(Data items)
◇ ◇ ◇
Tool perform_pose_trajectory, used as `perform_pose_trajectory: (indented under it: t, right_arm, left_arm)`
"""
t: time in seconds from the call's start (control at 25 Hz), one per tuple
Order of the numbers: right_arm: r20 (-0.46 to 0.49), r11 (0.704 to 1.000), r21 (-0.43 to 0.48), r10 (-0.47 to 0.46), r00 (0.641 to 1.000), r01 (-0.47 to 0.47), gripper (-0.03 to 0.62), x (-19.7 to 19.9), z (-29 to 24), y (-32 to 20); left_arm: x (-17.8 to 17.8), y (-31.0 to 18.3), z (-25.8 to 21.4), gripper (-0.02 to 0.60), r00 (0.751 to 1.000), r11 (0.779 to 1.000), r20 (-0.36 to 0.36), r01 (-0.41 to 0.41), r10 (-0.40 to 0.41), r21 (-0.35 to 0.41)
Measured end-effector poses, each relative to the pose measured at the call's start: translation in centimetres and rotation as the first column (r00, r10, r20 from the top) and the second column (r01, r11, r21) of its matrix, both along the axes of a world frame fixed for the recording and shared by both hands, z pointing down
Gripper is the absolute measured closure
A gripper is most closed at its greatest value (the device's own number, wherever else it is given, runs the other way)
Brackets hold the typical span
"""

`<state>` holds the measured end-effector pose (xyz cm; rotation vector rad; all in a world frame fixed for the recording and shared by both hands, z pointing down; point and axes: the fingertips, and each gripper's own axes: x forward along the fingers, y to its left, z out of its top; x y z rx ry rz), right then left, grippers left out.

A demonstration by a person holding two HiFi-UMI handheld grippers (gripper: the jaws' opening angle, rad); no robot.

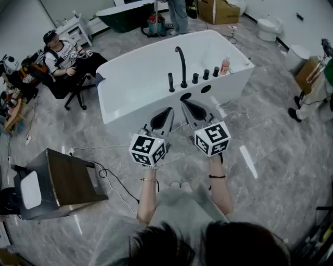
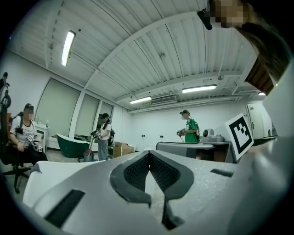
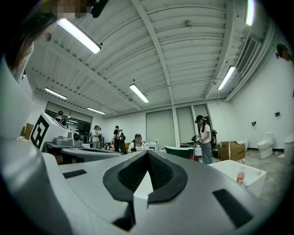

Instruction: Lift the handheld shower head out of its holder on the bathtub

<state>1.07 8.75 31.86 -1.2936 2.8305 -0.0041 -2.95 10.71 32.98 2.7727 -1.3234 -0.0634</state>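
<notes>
A white bathtub stands ahead of me on the grey floor. On its near rim a black handheld shower head stands upright in its holder, left of the tall curved black spout and three black knobs. My left gripper and right gripper hover side by side just short of the tub's near wall, below the shower head and apart from it. Both are shut with nothing between the jaws, as the left gripper view and right gripper view show.
A pink bottle stands on the rim's right end. A person sits on a chair at the left. A dark cabinet with cables stands at lower left. A green tub, boxes and toilets line the back.
</notes>
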Motion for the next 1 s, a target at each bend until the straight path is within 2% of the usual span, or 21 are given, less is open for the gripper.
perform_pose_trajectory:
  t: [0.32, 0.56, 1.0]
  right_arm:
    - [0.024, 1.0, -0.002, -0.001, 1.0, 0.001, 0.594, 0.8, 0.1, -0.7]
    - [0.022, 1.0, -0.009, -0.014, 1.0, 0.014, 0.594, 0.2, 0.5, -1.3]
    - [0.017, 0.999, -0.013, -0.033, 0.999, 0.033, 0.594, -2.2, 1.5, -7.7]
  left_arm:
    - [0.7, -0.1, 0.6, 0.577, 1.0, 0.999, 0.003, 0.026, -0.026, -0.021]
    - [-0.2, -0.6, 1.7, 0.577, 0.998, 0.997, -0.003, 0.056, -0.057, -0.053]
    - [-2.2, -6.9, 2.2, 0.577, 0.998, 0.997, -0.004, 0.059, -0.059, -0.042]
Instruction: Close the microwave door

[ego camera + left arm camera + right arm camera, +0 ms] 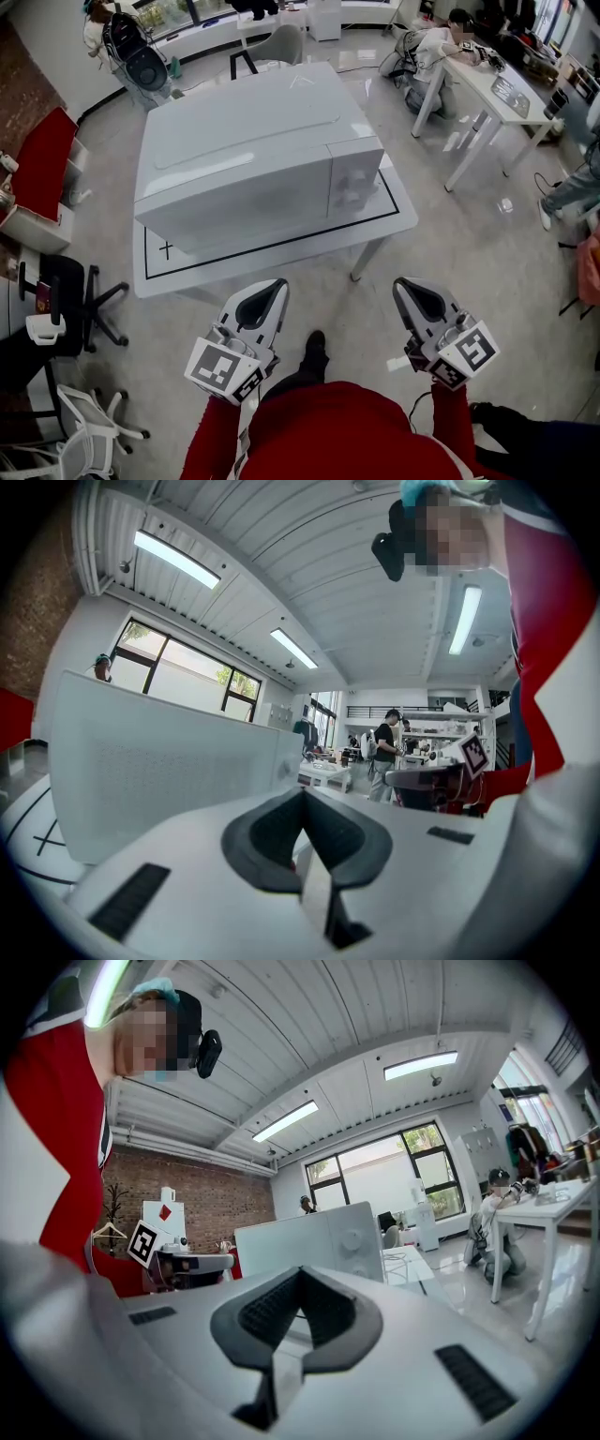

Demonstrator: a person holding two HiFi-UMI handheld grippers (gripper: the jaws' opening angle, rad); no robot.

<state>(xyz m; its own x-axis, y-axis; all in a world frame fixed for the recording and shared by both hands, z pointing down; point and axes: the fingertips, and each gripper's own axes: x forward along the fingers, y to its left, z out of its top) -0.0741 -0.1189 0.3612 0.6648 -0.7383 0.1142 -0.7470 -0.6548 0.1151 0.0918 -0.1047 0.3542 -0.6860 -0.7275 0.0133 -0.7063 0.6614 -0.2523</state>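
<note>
Microwave [248,155], door shut, is sitting mid-frame on white table [234,267]; left gripper [274,287] and right gripper [403,286] are hovering below it, both clenched and empty.

A white desk [178,267] bears a black outlined rectangle [281,245] and a small black cross [166,249]. At the upper right a person [427,52] sits low beside a second white desk [483,89]. A black office chair [75,300] and a red seat [42,159] stand at the left, with a brick wall [202,1204] beyond
</note>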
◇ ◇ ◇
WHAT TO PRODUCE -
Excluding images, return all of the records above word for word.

ANSWER TO THIS EXERCISE -
Tool perform_pose_trajectory, used as `perform_pose_trajectory: (indented under it: t, right_arm, left_arm)`
"""
t: time in seconds from the call's start (control at 25 Hz), one per tuple
Order of the numbers: right_arm: r20 (-0.46 to 0.49), r11 (0.704 to 1.000), r21 (-0.43 to 0.48), r10 (-0.47 to 0.46), r00 (0.641 to 1.000), r01 (-0.47 to 0.47), gripper (-0.03 to 0.62), x (-19.7 to 19.9), z (-29 to 24), y (-32 to 20); left_arm: x (-17.8 to 17.8), y (-31.0 to 18.3), z (-25.8 to 21.4), gripper (-0.02 to 0.60), r00 (0.751 to 1.000), r11 (0.779 to 1.000), r20 (-0.36 to 0.36), r01 (-0.41 to 0.41), r10 (-0.40 to 0.41), r21 (-0.35 to 0.41)
Measured end-effector poses, each relative to the pose measured at the call's start: translation in centimetres and rotation as the first column (r00, r10, r20 from the top) and the second column (r01, r11, r21) of its matrix, both along the axes of a world frame fixed for the recording and shared by both hands, z pointing down
Gripper is the absolute measured closure
A gripper is most closed at its greatest value (the device's own number, wherever else it is given, runs the other way)
Brackets hold the typical span
"""

`<state>` holds the measured end-effector pose (xyz cm; rotation vector rad; all in a world frame fixed for the recording and shared by both hands, z pointing down; point and axes: the fingertips, and each gripper's own axes: x forward along the fingers, y to its left, z out of its top; x y z rx ry rz), right then left, grippers left out.

A demonstration by a person holding two HiFi-UMI handheld grippers (gripper: the jaws' opening angle, rad); no robot.


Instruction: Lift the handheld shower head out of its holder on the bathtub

<state>1.07 8.75 31.86 -1.2936 2.8305 -0.0041 -2.95 10.71 32.98 2.7727 -1.3234 -0.0634</state>
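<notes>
A white bathtub stands ahead of me on the grey floor. On its near rim a black handheld shower head stands upright in its holder, left of the tall curved black spout and three black knobs. My left gripper and right gripper hover side by side just short of the tub's near wall, below the shower head and apart from it. Both are shut with nothing between the jaws, as the left gripper view and right gripper view show.
A pink bottle stands on the rim's right end. A person sits on a chair at the left. A dark cabinet with cables stands at lower left. A green tub, boxes and toilets line the back.
</notes>
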Motion for the next 1 s, a target at each bend until the straight path is within 2% of the usual span, or 21 are given, less is open for the gripper.
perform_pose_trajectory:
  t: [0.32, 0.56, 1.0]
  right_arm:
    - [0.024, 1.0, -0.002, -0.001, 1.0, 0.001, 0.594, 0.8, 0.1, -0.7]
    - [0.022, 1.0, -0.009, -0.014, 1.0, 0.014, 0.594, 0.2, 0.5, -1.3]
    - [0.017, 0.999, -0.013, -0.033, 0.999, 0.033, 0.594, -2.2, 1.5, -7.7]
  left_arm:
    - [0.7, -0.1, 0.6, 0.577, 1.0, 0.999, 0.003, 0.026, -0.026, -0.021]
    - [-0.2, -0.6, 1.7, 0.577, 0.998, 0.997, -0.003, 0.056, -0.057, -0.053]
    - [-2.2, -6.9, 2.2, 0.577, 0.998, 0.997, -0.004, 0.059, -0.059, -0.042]
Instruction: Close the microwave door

[ego camera + left arm camera + right arm camera, +0 ms] 

Demonstrator: a person holding two HiFi-UMI handheld grippers (gripper: the jaws' opening angle, rad); no robot.

<state>(xyz m; its own x-axis, y-axis; all in a world frame fixed for the recording and shared by both hands, z pointing down; point and axes: the fingertips, and each gripper's own axes: x forward along the fingers, y to its left, z out of its top) -0.0741 -0.1189 0.3612 0.6648 -0.7383 0.1142 -0.7470 -0.6548 0.1151 0.0918 -0.1047 0.3542 -0.6860 -0.7275 0.0133 -0.7063 0.6614 -0.2523</state>
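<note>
Microwave [248,155], door shut, is sitting mid-frame on white table [234,267]; left gripper [274,287] and right gripper [403,286] are hovering below it, both clenched and empty.

A white desk [178,267] bears a black outlined rectangle [281,245] and a small black cross [166,249]. At the upper right a person [427,52] sits low beside a second white desk [483,89]. A black office chair [75,300] and a red seat [42,159] stand at the left, with a brick wall [202,1204] beyond
</note>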

The exercise calls for nothing further.